_Requirement:_
Reproduce word for word, from the entries below, the line with "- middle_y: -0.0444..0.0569", the line with "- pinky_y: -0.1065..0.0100", and every line between them, and nothing more.

Stored data entries
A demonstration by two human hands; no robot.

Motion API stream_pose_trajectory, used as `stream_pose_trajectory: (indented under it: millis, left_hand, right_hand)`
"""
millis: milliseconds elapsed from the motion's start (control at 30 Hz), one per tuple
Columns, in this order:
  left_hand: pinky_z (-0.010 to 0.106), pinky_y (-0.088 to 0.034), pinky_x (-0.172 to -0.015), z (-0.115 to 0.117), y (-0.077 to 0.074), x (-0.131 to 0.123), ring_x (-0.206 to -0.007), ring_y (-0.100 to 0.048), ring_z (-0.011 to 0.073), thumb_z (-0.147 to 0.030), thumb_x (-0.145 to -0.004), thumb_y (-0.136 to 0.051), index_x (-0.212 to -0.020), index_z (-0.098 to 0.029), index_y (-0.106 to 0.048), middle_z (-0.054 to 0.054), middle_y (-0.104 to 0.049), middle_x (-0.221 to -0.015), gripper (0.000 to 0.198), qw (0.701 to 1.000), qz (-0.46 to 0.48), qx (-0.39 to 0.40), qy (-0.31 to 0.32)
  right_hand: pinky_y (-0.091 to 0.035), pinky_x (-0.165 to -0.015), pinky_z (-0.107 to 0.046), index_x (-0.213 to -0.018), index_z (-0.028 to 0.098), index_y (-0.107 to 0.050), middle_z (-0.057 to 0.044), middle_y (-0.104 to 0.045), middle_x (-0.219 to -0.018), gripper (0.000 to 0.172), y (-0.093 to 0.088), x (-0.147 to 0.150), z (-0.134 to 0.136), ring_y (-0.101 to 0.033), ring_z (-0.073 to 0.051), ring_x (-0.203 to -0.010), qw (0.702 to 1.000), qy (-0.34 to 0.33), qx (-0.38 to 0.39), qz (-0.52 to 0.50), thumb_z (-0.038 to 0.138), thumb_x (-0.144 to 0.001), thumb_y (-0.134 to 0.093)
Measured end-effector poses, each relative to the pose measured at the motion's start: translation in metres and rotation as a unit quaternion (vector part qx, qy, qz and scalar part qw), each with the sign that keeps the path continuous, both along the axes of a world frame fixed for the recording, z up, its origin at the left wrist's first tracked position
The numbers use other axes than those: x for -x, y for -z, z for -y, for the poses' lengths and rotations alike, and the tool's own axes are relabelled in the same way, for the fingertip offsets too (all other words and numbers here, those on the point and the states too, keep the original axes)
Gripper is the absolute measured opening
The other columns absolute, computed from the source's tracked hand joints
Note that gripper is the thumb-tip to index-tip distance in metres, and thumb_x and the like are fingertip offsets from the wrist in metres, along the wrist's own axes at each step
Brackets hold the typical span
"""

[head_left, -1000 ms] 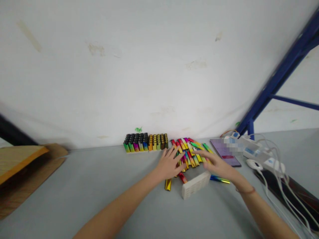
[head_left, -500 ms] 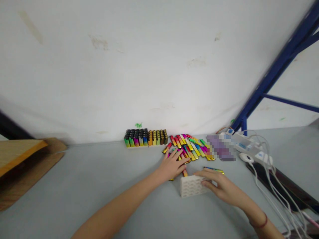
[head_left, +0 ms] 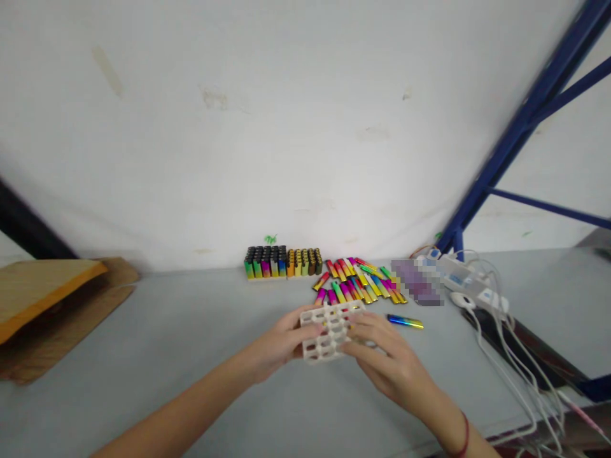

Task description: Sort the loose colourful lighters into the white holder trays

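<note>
A white plastic lighter tray (head_left: 329,315) with rows of holes is held up above the table between both hands. My left hand (head_left: 286,337) grips its left side, the thumb lying over the near face. On the right side, my right hand (head_left: 382,350) has its fingers closed on the tray. Just beyond it lie many loose shiny lighters (head_left: 353,289) in bright mixed colours, some partly hidden by the tray. One blue and yellow lighter (head_left: 405,321) lies apart, to the right.
Against the wall stand upright lighters with black tops (head_left: 265,262) and gold-topped lighters (head_left: 304,262) in trays. A power strip (head_left: 472,283) with white cables (head_left: 506,369) lies right, near a blue metal frame (head_left: 506,140). Cardboard (head_left: 109,299) is at left.
The tray has moved left and turned so its holes face me. My left hand has left the loose lighters and now grips the tray too. The view has shifted slightly.
</note>
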State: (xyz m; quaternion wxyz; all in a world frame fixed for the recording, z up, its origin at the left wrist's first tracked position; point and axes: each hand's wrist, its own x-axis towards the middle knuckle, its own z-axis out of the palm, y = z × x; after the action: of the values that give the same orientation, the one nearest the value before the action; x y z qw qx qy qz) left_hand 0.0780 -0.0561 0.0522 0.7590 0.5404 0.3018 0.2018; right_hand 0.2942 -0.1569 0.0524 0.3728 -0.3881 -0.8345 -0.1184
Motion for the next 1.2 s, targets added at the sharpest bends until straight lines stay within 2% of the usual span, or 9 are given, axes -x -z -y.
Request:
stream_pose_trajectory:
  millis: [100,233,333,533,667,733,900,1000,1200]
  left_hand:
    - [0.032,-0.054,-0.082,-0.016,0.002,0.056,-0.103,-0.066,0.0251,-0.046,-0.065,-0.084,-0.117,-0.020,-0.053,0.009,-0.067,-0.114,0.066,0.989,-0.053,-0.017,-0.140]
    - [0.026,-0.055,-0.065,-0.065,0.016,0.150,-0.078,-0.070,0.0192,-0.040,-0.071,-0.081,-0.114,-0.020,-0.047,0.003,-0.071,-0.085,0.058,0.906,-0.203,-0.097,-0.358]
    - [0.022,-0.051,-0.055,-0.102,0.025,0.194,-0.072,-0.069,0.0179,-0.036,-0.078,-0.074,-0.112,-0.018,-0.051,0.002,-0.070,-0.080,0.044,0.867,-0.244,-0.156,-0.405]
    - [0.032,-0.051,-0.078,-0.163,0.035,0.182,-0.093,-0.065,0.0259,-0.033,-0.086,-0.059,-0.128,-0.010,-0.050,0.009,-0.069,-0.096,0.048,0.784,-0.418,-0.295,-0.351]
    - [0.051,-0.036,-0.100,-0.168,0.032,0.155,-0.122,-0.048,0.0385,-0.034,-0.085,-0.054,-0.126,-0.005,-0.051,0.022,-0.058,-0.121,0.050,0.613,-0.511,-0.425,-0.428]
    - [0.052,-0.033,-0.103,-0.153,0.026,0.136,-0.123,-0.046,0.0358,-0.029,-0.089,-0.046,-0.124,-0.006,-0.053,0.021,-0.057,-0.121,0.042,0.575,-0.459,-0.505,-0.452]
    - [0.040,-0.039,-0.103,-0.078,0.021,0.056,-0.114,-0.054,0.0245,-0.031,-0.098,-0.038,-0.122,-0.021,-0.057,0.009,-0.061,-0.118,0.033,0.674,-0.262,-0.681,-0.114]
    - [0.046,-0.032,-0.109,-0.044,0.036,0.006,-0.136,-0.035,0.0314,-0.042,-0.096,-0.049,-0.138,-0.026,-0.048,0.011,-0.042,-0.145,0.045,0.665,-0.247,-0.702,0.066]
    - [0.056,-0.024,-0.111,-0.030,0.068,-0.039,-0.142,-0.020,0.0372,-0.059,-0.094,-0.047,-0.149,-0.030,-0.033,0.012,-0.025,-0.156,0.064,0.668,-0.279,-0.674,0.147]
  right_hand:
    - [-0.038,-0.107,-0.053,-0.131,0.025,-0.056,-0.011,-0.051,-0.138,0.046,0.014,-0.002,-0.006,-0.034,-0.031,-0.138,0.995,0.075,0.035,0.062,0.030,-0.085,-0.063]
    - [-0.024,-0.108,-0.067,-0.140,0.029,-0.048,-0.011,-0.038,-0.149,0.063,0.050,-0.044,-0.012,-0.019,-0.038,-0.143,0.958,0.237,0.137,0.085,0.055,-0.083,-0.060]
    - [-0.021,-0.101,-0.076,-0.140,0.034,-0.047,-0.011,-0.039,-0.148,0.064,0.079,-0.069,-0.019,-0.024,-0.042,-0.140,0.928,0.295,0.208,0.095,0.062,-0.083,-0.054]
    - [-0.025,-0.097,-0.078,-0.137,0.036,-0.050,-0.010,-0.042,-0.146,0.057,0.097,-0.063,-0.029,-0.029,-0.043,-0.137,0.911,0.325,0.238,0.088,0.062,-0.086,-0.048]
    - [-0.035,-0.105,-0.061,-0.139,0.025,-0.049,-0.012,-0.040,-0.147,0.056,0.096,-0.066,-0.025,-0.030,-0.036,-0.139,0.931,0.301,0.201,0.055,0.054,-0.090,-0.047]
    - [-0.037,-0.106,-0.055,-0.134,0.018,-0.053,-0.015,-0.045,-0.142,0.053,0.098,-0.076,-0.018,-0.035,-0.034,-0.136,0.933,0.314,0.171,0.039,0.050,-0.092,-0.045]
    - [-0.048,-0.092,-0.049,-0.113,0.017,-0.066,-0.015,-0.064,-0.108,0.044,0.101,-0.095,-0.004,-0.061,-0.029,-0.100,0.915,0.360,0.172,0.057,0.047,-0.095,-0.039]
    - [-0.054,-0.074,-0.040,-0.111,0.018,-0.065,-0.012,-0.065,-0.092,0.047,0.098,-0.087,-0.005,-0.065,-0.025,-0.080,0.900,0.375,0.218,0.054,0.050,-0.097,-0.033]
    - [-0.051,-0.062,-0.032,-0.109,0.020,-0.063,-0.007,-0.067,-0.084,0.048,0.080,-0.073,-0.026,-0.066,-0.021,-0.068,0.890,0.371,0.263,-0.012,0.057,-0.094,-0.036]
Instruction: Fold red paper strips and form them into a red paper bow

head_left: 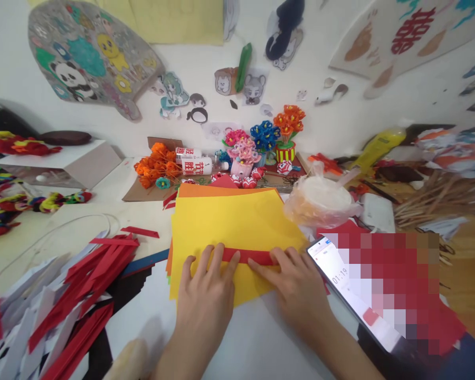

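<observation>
A folded red paper strip [243,256] lies across the top yellow sheet [237,221] of a stack of coloured paper. My left hand [208,287] rests over the strip's left end with its fingers spread and the index fingertip on the strip. From the right, my right hand [295,285] reaches in, its index fingertip on the middle of the strip and other fingertips at its right end. Both hands press from above with fingers apart. Orange sheets [227,190] show behind the yellow one.
A pile of red strips [98,274] and white strips lies at left. A phone [348,290] displaying 01:19 lies beside my right hand, partly pixelated around it. Behind the stack stand a plastic-wrapped tub [320,195], orange flowers [156,163] and small potted craft flowers [265,137].
</observation>
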Demonstrator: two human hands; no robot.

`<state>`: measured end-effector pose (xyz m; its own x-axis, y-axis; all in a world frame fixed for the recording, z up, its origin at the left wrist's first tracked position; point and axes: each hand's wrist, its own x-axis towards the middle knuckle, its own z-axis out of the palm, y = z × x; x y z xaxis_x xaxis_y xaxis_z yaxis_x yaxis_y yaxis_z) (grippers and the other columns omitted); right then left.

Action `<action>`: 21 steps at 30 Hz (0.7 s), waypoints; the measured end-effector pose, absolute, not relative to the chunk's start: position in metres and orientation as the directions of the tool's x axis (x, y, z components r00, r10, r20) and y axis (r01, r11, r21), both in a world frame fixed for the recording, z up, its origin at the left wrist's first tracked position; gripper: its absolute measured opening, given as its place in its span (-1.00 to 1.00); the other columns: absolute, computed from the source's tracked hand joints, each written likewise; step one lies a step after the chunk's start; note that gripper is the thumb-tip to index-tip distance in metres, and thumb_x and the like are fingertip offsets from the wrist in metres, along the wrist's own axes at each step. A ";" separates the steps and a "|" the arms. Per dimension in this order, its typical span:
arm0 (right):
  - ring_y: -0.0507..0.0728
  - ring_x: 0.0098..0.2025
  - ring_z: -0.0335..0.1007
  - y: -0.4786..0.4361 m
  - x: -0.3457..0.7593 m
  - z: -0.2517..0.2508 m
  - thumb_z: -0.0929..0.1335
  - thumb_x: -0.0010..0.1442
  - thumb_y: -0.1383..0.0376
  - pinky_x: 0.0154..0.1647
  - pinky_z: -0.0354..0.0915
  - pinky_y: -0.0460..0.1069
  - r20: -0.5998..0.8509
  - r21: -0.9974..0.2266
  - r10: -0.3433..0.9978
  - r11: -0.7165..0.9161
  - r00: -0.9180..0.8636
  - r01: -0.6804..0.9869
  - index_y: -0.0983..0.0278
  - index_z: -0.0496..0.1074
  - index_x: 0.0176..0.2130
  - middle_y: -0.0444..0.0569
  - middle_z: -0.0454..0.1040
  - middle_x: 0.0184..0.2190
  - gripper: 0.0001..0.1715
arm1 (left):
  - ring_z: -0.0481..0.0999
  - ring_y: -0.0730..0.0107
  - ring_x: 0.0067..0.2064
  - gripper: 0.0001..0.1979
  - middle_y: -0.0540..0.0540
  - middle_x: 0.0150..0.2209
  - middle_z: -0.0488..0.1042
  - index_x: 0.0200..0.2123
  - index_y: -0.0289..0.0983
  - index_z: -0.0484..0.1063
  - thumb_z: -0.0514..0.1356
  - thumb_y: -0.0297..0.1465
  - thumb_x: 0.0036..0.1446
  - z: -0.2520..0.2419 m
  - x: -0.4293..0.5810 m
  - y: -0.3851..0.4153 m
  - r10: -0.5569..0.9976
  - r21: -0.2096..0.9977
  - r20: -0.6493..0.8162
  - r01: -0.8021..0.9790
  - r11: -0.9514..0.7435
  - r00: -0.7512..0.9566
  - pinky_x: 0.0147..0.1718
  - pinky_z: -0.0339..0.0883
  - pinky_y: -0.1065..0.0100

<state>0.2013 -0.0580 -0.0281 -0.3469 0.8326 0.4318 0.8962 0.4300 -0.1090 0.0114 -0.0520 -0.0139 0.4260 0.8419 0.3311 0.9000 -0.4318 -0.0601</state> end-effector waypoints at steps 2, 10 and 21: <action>0.16 -0.29 0.17 -0.060 0.209 -0.030 0.19 -0.07 0.62 -0.34 0.09 0.03 0.461 -0.191 0.849 0.381 -0.260 0.905 0.07 0.54 -0.14 0.00 0.38 -0.37 -0.32 | 0.37 0.06 0.07 -0.62 -0.16 0.07 0.42 0.01 -0.10 0.44 0.07 -0.51 0.16 -0.014 0.011 -0.052 0.845 -0.057 0.329 0.902 -0.427 0.421 -0.06 0.17 0.02; 0.14 -0.32 0.19 -0.064 0.220 -0.034 0.17 0.10 0.58 -0.39 0.12 0.00 0.569 -0.195 0.781 0.432 -0.258 0.881 0.30 0.51 -0.36 0.01 0.40 -0.46 -0.61 | 0.36 0.06 0.07 -0.60 -0.14 0.06 0.42 -0.01 -0.08 0.46 0.06 -0.53 0.15 -0.016 0.011 -0.052 0.857 -0.034 0.324 0.911 -0.412 0.400 -0.04 0.19 0.02; 0.14 -0.30 0.26 -0.060 0.202 -0.029 0.15 0.14 0.57 -0.35 0.21 0.01 0.555 -0.408 0.796 0.512 -0.240 0.756 0.29 0.46 -0.27 0.01 0.42 -0.37 -0.62 | 0.38 0.06 0.03 -0.60 -0.16 0.04 0.43 -0.03 -0.10 0.48 0.07 -0.54 0.12 -0.018 0.011 -0.050 0.847 -0.022 0.344 0.905 -0.425 0.406 -0.09 0.22 0.05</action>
<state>0.2021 -0.0598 -0.0290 -0.2398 0.7965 0.5551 0.7560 0.5119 -0.4079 0.0108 -0.0504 -0.0183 0.4065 0.8465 0.3438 0.9047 -0.4254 -0.0222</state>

_Answer section:_
  - middle_y: -0.0444..0.0569
  - middle_z: -0.0454..0.1040
  - middle_x: 0.0184..0.2190
  - gripper: 0.0001..0.1715
arm1 (left):
  - ring_z: -0.0481..0.0999
  - ring_y: -0.0730..0.0107
  - ring_x: 0.0067..0.2064
  - gripper: 0.0001..0.1979
  - middle_y: -0.0540..0.0540
  - middle_x: 0.0150..0.2209
  - middle_z: -0.0488..0.1042
  - index_x: 0.0200..0.2123
  - index_y: -0.0289..0.0983
  - index_z: -0.0484..0.1063
  - thumb_z: -0.0514..0.1356
  - thumb_y: -0.0297..0.1465
  - thumb_x: 0.0036..0.1446
  - z: -0.2520..0.2419 m
  - x: -0.4293..0.5810 m
  - y: -0.3851..0.4153 m
  - r10: -0.5569..0.9976
  - r21: -0.2096..0.9977
  - r20: -0.6493..0.8162
  - r01: -0.8021..0.9790
  - r11: -0.9514..0.7435
  - r00: -0.7512..0.9566
  - pinky_x: 0.0147..0.1718
  - pinky_z: -0.0339..0.0883
  - pinky_y: -0.1065..0.0100

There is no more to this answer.